This year’s trip to the Toronto Sportsmen’s Show is now another memory and it’s back to humdrum of routine retired life.
While I was in Toronto my good friend took me up to the Estonian café and bakeshop on Mt. Pleasant and purchased a huge kringel for me to take home to the wife. He’s been married long enough to know that it’s always wise to bring back something nice for the wife from the Big Smoke.
The kringel was really good and went over well and I got undeserved kudos for remembering that Estonian style kringel is one of her favourites even though she is not of Estonian background.
Unfortunately it’s not always available here and while it’s very good, it cannot compare with what I brought back.
For most of us a kringel is associated with birthdays. I still remember the smell in the kitchen when my mother baked these. They were marvellous and they were uniquely Estonian - or so I thought.
The other day I got an e-mail from a friend’s son that it was his father’s 87 birthday coming up and could I please pass on the news to the other Estonian guys.
Since the kringel had already been quickly devoured all I could do was to find a nice card to take to him next day at the pub where our little Estonian pensioners group usually meets each week.
This has been going on for several years now. Only of us is married to an Estonian so it gives us a chance to at least try to keep up our language skills and an excuse to get out of the house where we sometimes feel underfoot. The last couple of years though the drink of choice has been diet cola or cranberry juice. The waitresses don’t bother to give us menus anymore.
I am the youngest and the only one not born it Eesti. The birthday boy is the oldest. He is one of those we refer to as soomepoisid or Finnish boys that were able to escape mobilization into Nazi Germany’s armed forces during the war and crossed the Gulf to Finland to serve in their armed forces fighting the Bolsheviks. The Germans considered them to be deserters, a rather serious offence during the Nazi occupation of Estonia.
Our birthday boy always has interesting stories about his war days. One day the special of the day was spareribs. He mentioned that ever since his Finnish army days he could not bring himself to order them. It turned out that he was one of those unfortunates that had to clean up bits and parts after an accidental explosion of a store of mines during training that killed quite of few Estonian boys.
Another time I asked him what the equipment that the Finnish army issued them was like. He said that it wasn’t that great. He had an old captured Soviet vintpüss and a pair of boots that did not even match having different heights. I asked how that had happened and he said he was careless at a fire one night and managed to burn one boot. The quartermaster gave him hell and issued a new boot-only one.

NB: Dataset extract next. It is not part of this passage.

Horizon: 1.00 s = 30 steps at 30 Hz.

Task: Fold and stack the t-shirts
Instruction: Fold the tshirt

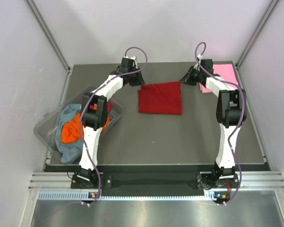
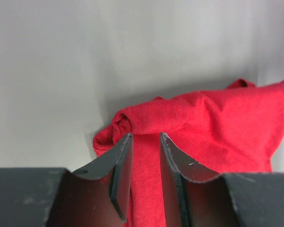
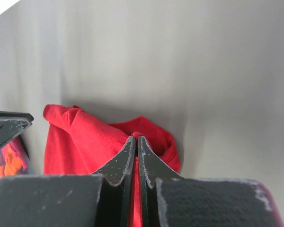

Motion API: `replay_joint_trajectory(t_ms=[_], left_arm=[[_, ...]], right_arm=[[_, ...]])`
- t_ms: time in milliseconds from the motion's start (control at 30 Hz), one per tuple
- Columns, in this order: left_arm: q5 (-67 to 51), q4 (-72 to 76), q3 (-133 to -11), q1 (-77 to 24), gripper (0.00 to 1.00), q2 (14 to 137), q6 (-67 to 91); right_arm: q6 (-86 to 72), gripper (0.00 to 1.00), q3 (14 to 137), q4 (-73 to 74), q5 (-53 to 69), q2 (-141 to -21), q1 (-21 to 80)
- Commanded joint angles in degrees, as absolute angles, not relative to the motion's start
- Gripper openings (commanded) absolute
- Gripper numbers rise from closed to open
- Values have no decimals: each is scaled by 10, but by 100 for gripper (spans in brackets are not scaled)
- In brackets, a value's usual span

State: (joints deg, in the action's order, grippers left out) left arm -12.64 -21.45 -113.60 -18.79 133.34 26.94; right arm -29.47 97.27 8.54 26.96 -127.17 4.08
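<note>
Dark red t-shirt (image 1: 160,98) folded square; left hand (image 2: 146,135) half-open, right hand (image 3: 136,138) pinching its corner.

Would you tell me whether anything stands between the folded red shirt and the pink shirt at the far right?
The right tool sits by the red shirt, at its far right corner, and its arm crosses over the pink shirt; nothing else shows between them.

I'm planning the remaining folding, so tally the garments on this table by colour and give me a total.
dark red t-shirt: 1
pink t-shirt: 1
orange garment, in the clear plastic tub: 1
grey-blue garment, in the same tub: 1
Total: 4 in view; the heap in the tub may hide more.
</note>
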Motion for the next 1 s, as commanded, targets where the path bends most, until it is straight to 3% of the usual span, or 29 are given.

He did not come out of the war unscathed. He was hit by mortar shrapnel during an attack on the Soviet positions and suffered serious damage to his lung and back. The wounds were sufficiently severe that he received a lifelong limp and a monthly cheque from the Finnish government. He was also unable to return to Estonia with the rest of the soomepoisid that decided to go back in a last ditch desperate attempt against seemingly hopeless odds to try to forestall yet another brutal occupation by the evil empire.
One day one of us jokingly asked if he had kept any of the Russian steel they dug out of him. He replied yes he had and sure enough, next week we were inspecting a twisted ugly looking piece of metal about the size of a quarter.
Listening to these stories I sometimes found myself asking questions. Do the soomepoisid deserve more respect from my generation because through the vagaries of fate they fought Bolshevism in the uniform of a democratic state rather than in SS uniform? There is little difference between communism and fascism. If we honour those that earned the highest award for extreme battlefield bravery should we differentiate between a cross and a star? Both symbolize foreign occupants and were awarded by two of the 20th century’s worst mass murderers.
Why did Estonia’s decision makers allow the Russians in without firing a shot thereby allowing the tiblad to maintain to this day that the Estonians voluntarily joined the Soviet Union? Why is this period of Estonian history so painful to us that it will probably take at least another generation before it can be discussed impartially? Why would decision makers in Estonia now allow buses in Tallinn carrying large portraits of Stalin?
My generation, which is the first born outside Estonia, does carry a lot of baggage.
I received an e-mail last night. The birthday boy was in hospital. He had had a small stroke so this week’s pub get-together was deferred but he is expected to recover.
You never know what is around the corner in life.